---------- Excerpted records ----------

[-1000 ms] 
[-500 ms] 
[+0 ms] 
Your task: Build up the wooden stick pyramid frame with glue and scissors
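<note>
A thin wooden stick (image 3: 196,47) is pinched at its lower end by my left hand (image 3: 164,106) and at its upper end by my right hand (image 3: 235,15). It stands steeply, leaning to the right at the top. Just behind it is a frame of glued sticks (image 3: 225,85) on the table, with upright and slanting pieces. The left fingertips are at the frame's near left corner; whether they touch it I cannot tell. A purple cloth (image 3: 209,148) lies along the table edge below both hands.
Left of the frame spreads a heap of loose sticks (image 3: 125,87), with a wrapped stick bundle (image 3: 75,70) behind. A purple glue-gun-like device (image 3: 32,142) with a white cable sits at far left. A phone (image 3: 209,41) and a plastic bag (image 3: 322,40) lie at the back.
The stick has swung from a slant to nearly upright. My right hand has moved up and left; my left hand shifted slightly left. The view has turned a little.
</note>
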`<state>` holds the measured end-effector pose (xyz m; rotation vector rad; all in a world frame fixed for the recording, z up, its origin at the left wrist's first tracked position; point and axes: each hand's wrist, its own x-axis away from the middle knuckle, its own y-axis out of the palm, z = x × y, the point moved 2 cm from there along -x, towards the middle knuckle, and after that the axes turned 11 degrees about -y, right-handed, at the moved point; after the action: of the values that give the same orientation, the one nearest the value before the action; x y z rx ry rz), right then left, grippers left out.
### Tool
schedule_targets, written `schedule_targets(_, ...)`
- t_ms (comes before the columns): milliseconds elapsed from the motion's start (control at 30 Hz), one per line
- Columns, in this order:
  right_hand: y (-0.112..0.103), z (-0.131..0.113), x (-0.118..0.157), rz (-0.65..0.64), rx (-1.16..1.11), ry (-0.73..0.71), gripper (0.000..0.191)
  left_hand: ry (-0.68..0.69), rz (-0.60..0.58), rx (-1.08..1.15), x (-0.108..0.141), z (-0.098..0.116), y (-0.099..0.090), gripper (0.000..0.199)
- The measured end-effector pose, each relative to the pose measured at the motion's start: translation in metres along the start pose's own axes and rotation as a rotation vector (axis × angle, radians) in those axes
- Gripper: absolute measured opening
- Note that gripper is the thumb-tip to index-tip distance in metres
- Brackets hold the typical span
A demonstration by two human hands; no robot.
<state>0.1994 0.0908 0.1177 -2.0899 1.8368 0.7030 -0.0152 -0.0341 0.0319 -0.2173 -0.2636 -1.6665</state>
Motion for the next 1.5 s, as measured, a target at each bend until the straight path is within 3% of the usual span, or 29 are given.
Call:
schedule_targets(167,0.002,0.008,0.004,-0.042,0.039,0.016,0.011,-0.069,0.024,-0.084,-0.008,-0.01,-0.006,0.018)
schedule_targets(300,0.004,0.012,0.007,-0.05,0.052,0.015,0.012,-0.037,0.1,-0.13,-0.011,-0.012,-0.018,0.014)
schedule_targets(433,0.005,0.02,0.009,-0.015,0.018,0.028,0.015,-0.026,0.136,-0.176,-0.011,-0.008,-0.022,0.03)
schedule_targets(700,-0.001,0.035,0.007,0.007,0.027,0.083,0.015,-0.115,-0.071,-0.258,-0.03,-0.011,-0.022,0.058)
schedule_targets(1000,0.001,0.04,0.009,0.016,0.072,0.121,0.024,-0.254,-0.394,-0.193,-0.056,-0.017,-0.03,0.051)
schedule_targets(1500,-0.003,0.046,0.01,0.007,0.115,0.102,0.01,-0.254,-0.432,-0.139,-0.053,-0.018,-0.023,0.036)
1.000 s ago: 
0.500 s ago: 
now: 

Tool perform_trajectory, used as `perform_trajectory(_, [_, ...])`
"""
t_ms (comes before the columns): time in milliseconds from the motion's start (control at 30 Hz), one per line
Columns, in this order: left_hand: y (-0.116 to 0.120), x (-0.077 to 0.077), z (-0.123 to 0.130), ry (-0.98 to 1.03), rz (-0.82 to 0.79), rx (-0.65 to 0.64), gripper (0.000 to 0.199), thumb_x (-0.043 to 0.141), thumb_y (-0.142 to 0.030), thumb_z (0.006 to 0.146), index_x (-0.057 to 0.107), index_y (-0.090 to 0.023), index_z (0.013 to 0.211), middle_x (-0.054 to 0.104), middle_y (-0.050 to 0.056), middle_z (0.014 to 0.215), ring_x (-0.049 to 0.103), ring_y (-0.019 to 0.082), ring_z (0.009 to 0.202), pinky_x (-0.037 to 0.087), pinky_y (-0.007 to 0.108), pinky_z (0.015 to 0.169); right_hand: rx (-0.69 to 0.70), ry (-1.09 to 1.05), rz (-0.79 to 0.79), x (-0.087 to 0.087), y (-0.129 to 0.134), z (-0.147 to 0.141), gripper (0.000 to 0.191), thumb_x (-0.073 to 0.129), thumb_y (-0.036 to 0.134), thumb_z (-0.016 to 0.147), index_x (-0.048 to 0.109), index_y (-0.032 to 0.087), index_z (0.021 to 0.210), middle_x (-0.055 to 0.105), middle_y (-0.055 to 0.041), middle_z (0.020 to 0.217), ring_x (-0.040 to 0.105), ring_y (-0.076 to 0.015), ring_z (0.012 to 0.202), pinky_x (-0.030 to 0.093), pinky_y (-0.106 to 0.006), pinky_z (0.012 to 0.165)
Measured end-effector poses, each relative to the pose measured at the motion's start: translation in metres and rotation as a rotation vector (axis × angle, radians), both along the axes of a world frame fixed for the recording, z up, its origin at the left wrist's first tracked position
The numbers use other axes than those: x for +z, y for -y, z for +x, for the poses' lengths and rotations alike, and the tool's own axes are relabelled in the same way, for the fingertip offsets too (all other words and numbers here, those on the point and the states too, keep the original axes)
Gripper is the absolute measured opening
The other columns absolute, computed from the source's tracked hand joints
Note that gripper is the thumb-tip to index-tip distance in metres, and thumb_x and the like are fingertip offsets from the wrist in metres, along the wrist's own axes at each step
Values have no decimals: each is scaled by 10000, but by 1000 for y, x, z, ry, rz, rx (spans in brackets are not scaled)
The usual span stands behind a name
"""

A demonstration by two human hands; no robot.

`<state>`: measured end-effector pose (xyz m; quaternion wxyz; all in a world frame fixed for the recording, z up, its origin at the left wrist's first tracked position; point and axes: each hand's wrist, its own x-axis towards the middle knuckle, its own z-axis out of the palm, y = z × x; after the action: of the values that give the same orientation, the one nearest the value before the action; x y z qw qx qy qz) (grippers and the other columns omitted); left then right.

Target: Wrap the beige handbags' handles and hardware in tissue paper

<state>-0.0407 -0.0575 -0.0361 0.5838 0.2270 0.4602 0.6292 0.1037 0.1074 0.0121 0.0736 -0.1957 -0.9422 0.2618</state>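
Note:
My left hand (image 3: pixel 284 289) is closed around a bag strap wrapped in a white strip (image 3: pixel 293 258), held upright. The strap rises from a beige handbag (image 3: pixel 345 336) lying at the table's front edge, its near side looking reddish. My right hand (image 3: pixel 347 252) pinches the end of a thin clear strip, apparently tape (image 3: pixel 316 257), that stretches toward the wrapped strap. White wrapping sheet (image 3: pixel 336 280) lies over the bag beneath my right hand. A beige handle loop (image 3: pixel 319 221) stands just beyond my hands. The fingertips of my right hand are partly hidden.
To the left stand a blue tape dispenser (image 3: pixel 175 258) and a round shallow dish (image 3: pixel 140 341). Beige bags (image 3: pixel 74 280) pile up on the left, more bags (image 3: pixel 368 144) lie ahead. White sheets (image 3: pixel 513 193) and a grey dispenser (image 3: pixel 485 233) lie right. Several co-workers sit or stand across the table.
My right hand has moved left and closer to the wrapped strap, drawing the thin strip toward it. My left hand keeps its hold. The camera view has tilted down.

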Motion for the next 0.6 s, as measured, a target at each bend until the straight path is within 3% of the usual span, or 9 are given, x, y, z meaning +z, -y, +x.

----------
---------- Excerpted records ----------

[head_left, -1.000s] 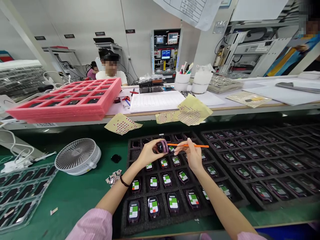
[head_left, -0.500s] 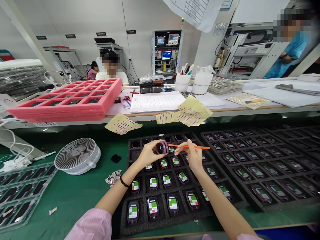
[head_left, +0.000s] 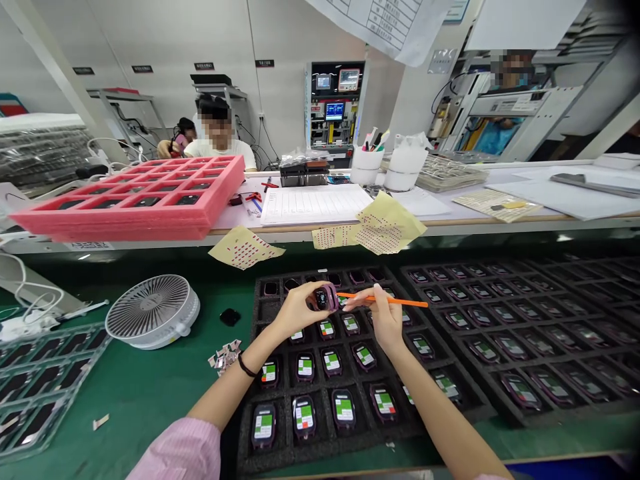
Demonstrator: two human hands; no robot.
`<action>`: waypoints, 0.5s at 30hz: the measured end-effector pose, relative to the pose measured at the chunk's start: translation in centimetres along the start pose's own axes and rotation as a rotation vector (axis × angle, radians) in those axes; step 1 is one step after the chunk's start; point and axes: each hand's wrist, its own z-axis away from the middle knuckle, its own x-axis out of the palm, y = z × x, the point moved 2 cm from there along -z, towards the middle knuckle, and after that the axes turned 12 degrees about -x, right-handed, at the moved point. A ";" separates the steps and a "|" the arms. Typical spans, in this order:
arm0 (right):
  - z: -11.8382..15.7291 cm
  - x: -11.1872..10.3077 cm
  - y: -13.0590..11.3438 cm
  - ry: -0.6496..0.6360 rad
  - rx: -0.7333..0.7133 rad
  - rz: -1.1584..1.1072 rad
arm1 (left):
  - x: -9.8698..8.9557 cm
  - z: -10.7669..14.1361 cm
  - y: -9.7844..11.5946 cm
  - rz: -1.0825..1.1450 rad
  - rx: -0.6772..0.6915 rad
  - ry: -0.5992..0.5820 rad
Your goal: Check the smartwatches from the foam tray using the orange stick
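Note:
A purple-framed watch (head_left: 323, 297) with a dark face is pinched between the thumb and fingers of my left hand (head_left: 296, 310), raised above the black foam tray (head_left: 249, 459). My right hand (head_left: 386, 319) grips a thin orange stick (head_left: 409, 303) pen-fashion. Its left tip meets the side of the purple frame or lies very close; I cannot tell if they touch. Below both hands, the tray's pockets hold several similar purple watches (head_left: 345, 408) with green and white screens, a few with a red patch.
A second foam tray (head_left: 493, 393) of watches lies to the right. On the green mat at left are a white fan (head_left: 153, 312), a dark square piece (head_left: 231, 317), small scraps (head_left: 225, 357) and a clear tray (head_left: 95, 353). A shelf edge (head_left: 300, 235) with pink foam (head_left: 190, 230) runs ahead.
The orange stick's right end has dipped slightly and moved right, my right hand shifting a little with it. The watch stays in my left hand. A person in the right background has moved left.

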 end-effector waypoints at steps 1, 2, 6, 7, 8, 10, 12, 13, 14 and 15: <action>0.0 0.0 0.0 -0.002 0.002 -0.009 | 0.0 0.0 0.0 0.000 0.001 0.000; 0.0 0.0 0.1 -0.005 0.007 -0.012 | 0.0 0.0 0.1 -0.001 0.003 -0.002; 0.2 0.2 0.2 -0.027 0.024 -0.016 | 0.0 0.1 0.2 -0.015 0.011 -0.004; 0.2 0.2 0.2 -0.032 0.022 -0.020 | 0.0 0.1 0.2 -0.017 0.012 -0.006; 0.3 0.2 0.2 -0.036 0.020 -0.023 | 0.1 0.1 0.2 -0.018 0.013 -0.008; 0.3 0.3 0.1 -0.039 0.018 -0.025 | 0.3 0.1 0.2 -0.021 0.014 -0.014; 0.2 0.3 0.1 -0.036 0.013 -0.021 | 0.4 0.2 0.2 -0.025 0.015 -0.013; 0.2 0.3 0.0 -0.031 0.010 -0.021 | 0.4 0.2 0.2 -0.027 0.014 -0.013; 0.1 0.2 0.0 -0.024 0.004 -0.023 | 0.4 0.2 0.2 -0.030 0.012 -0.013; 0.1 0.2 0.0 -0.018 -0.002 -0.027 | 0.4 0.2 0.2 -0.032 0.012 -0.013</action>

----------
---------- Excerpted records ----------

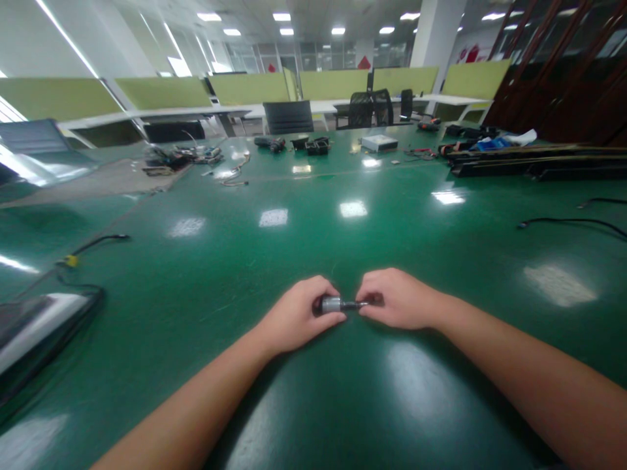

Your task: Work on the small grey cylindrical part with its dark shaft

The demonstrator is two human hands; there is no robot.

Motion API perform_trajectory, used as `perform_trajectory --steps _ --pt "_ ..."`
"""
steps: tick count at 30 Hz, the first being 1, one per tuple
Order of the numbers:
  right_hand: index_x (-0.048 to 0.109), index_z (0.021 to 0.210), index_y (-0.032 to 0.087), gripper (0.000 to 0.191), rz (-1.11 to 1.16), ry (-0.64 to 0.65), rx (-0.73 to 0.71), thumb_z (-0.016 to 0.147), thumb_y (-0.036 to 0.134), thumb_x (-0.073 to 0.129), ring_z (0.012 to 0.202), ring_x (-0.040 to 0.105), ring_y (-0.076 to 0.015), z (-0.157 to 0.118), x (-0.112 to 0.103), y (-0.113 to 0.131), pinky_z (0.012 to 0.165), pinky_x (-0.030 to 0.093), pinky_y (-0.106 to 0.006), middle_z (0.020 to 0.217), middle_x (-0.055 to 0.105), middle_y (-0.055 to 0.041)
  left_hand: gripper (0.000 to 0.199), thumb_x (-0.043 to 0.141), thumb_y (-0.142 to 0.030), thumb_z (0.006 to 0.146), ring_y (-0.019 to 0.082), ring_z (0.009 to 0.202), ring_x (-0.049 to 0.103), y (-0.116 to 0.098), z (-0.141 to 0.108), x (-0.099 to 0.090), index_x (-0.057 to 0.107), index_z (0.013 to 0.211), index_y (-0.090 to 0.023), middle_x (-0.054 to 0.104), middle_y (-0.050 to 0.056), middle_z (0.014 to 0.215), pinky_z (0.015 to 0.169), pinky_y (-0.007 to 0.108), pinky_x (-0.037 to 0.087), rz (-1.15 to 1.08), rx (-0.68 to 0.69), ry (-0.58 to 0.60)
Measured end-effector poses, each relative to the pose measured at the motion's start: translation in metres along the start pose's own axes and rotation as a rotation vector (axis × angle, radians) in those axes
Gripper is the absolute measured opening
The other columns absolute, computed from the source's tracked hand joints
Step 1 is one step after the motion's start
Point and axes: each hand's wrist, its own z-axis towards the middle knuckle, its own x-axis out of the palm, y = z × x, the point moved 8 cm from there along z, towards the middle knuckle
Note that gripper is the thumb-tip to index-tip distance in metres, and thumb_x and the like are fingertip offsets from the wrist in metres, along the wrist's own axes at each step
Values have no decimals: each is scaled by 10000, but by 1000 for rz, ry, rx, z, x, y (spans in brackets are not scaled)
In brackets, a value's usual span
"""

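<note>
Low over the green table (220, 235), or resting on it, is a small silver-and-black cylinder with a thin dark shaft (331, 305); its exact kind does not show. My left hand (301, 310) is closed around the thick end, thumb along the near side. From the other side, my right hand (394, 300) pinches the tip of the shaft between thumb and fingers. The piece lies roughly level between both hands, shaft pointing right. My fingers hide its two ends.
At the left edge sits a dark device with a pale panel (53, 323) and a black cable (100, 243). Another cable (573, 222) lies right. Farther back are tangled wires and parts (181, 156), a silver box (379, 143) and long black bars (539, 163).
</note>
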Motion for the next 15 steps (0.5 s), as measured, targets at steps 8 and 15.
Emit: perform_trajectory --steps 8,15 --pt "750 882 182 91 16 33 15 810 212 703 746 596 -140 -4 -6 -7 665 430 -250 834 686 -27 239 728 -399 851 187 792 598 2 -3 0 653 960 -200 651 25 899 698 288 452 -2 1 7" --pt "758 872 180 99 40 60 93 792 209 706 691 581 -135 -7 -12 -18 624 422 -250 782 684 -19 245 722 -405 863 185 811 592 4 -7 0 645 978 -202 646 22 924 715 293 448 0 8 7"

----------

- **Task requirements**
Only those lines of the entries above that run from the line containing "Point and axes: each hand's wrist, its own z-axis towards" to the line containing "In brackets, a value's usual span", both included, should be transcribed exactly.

- **Answer below**
Point and axes: each hand's wrist, its own z-axis towards the middle knuckle, its own x-axis out of the palm, y = z × x, the point moved 8 cm from there along z, towards the middle knuckle
Note that gripper is the thumb-tip to index-tip distance in metres, and thumb_x and the like are fingertip offsets from the wrist in metres, along the wrist's own axes at each step
Values have no decimals: each is scaled by 10000, but by 1000 for rz, ry, rx, z, x, y (spans in brackets are not scaled)
In brackets, a value's usual span

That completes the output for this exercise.